John Henry, Analytics Expert

I’ve got an old friend from the neighborhood who’s in the retail business. He’s a franchisee for a national chain and a real old-fashioned store manager. After 25 years, he still works the morning shift most weekdays, and he can tell you the name and maybe even the occupation of most of his rush hour coffee customers. He also has a pretty good idea of what they want to buy and what they’re willing to pay for it.

So the last thing my friend needs, as he often tells me, is a bunch of clueless, wet-behind-the-ears planners from corporate headquarters telling him what he should sell and, especially, at what price he should sell it. (Over the years, incidentally, he’s been almost always accurate in predicting which national product initiatives will succeed and which will be laughable failures.)

The last time we talked, he expressed concern about his daughter, who was just about to graduate with a “worthless major” that offered no job opportunities, no career potential and very likely no means of paying back her student loans. When I asked what that major was, I expected to hear something like “Latin” or “philosophy” or (heaven forbid) “journalism.” But no, her dead-in-the-water career choice was “marketing analytics." 

Fortunately, I was able to reassure him that her prospects weren’t nearly as bleak as he imagined. Even though he operated solely on experience, instinct, common sense and, yes, a fair amount of store-level POS data, the rest of the retail industry was moving toward much deeper analytics strategies, I explained. I even suggested he invite his daughter over to take a look at the sales reports some time. Who knows, she might find something interesting lurking in the data. (She landed a pretty good job soon after, by the way.)

On the other hand, maybe the current surge in demand for marketing analytics wonks will be short-lived, now that machine learning is poised to revolutionize the business world. I recently spoke with an executive at an artificial intelligence-based research shop who said that some clients are now asking them to cut right to the chase: They no longer have the time or even the desire to know why they need to execute a specific campaign; they now just want to be told exactly what to do.

Without getting too deeply into debate, I think it’s safe to say that the ideal course of future action for consumer product manufacturers lies somewhere in the middle of these two viewpoints — in a place where old-fashioned “humans” are still allowed to make the final decisions based on knowledge and experience, but where technology-driven algorithms do the heavy sifting through ever-expanding sets of databases to uncover actionable insights that would not have been “humanly possible” to find.

That’s a phrase I heard several times in April at the Retail & Consumer Goods Analytics Summit, the annual conference conducted jointly by Consumer Goods Technology and RIS (Retail Info Systems). I also heard many examples of exactly how “inhumanly” algorithms can perform. Ken Jennings may have held his own against IBM Watson in a game of “Jeopardy!,” but he’d be left in the dust if they went head-to-head in a demand forecasting competition.

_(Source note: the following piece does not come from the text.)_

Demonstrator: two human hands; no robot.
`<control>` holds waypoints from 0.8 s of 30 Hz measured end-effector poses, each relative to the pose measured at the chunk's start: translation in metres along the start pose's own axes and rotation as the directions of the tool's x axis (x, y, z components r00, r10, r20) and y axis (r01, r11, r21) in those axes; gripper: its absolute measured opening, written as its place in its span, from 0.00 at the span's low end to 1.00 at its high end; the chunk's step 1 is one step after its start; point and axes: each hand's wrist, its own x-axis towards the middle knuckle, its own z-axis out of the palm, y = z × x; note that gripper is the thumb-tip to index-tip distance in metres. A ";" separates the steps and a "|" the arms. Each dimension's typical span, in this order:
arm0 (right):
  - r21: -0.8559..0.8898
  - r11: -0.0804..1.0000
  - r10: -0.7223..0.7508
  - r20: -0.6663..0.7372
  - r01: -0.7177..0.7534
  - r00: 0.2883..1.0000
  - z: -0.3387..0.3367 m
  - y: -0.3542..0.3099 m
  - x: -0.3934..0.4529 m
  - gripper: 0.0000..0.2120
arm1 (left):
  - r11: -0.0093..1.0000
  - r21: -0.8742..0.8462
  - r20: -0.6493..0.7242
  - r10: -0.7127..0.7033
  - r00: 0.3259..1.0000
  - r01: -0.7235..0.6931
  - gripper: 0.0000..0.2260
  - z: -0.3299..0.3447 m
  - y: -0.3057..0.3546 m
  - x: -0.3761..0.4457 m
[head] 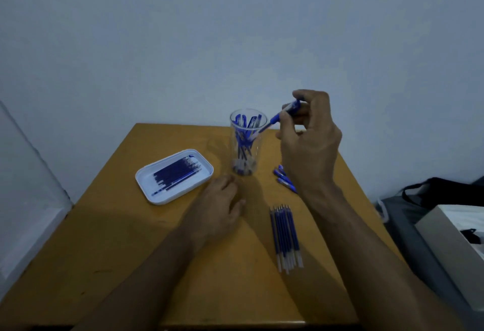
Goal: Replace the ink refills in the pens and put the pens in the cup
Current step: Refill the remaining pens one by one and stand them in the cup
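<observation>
A clear cup [246, 144] stands near the table's far edge with several blue pens inside. My right hand [309, 142] is raised beside the cup's rim and pinches a blue pen [281, 116], whose tip slants down to the rim. My left hand [220, 205] rests on the wooden table [131, 252] just in front of the cup, fingers relaxed, holding nothing. A bundle of several blue refills [285, 236] lies on the table to the right. A few more blue pens [284, 178] lie behind my right wrist, partly hidden.
A white tray [146, 181] with several dark blue refills sits at the left of the table. Off the table's right side are a dark bag [442, 192] and a grey box [450, 247]. A pale wall stands behind.
</observation>
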 end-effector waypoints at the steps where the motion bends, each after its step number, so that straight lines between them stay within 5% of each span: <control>1: -0.008 0.999 -0.043 -0.002 0.043 0.999 0.006 -0.001 0.008 0.12 | 1.000 0.009 0.016 -0.011 1.000 0.011 0.22 0.001 -0.002 0.003; 8: -0.097 0.974 -0.197 0.087 0.205 0.976 0.037 0.006 0.049 0.11 | 0.997 0.069 0.057 -0.037 0.998 0.033 0.24 0.004 -0.002 0.005; 15: -0.384 0.914 0.045 0.416 0.131 0.908 0.059 0.030 0.056 0.09 | 0.997 0.067 0.059 -0.043 0.997 0.039 0.24 0.005 -0.005 0.005; 24: -0.535 0.845 0.305 0.472 -0.006 0.827 0.069 0.044 0.057 0.09 | 0.996 0.072 0.074 -0.065 0.995 0.060 0.24 0.004 -0.004 0.005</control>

Here’s my favorite example from the conference: A spike in the number of Google searches for “morning sickness” is a leading indicator of increased sales for hand and body lotion seven months later. Now my franchisee friend might be able to tell you how many of his regular customers are pregnant and about when they’re due, but would he ever come up with a fact like that on his own? I’m guessing no. (The data point, by the way, comes courtesy of analytics software company Prevedere.)

As an industry, we now have some pretty impressive analytics capabilities at our fingertips. And we’re all in agreement that building these capabilities is critical to future success. But we can’t expect these tools to do all the work for us. We can’t sit back and let the algorithms handle all the customer interaction and make all the plans. There still needs to be some human involvement.

RCAS speaker Sandeep Dadlani, chief digital officer at Mars Inc., suggested one way to divide the workload. AI should be used to solve our business problems so that humans can “free ourselves to find the next problem.”

I’m not sure if my friend is going to buy into that idea. But it might work for the rest of us.